* WORK ITEM
Set the listing down exactly; no pictures.

* DATASET EXTRACT
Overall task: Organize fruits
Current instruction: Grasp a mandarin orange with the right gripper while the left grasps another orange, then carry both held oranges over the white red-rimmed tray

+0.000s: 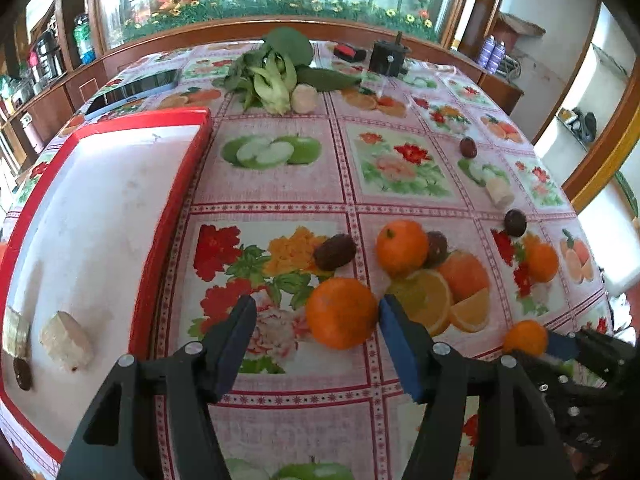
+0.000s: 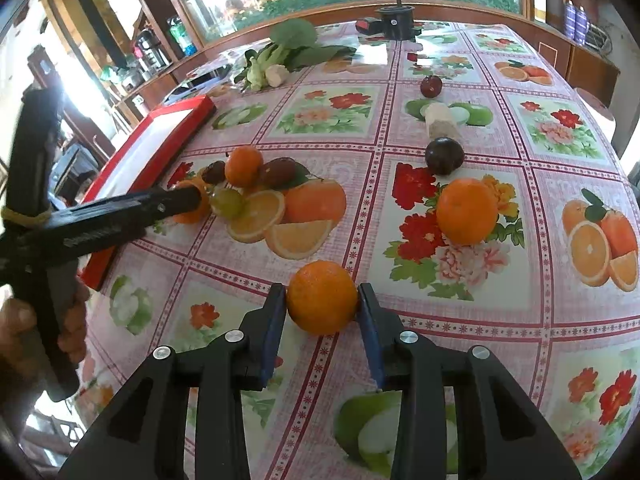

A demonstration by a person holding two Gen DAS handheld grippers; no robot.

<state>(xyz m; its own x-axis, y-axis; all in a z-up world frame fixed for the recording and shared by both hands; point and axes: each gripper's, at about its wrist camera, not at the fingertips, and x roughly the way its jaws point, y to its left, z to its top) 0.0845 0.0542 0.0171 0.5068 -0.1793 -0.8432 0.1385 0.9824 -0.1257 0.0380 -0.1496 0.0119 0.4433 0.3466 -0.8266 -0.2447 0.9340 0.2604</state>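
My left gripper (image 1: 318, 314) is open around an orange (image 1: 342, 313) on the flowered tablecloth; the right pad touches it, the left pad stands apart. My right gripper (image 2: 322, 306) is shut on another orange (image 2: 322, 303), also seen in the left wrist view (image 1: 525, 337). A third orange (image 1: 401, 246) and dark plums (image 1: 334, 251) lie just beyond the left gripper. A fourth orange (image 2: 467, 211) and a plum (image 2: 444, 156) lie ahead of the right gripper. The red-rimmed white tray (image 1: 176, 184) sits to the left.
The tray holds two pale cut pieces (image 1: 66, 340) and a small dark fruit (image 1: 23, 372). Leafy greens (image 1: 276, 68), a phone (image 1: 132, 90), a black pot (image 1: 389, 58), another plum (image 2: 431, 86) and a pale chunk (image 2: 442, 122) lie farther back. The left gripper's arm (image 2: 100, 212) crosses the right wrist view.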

* ANSWER TO THIS PROBLEM
Overall task: Organize fruits
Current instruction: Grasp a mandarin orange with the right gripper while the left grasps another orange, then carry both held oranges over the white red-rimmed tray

+0.000s: 
+0.000s: 

A demonstration by a person holding two Gen DAS handheld grippers; no robot.

<state>(xyz m; its own x-axis, y-axis; all in a z-up world frame fixed for the recording and shared by both hands; point and axes: each gripper's, at about its wrist camera, not at the fingertips, and x roughly the way its jaws point, y to its left, z to its top) 0.0845 0.0542 0.0171 0.5068 -0.1793 -0.8432 0.1385 0.9824 -0.1257 0.0380 -0.1496 0.0119 0.4433 0.3466 -0.8266 -0.2447 0.9340 0.2604</state>
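My left gripper (image 1: 318, 314) is open around an orange (image 1: 342, 313) on the flowered tablecloth; the right pad touches it, the left pad stands apart. My right gripper (image 2: 322, 306) is shut on another orange (image 2: 322, 303), also seen in the left wrist view (image 1: 525, 337). A third orange (image 1: 401, 246) and dark plums (image 1: 334, 251) lie just beyond the left gripper. A fourth orange (image 2: 467, 211) and a plum (image 2: 444, 156) lie ahead of the right gripper. The red-rimmed white tray (image 1: 176, 184) sits to the left.
The tray holds two pale cut pieces (image 1: 66, 340) and a small dark fruit (image 1: 23, 372). Leafy greens (image 1: 276, 68), a phone (image 1: 132, 90), a black pot (image 1: 389, 58), another plum (image 2: 431, 86) and a pale chunk (image 2: 442, 122) lie farther back. The left gripper's arm (image 2: 100, 212) crosses the right wrist view.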

The exercise requires no more work.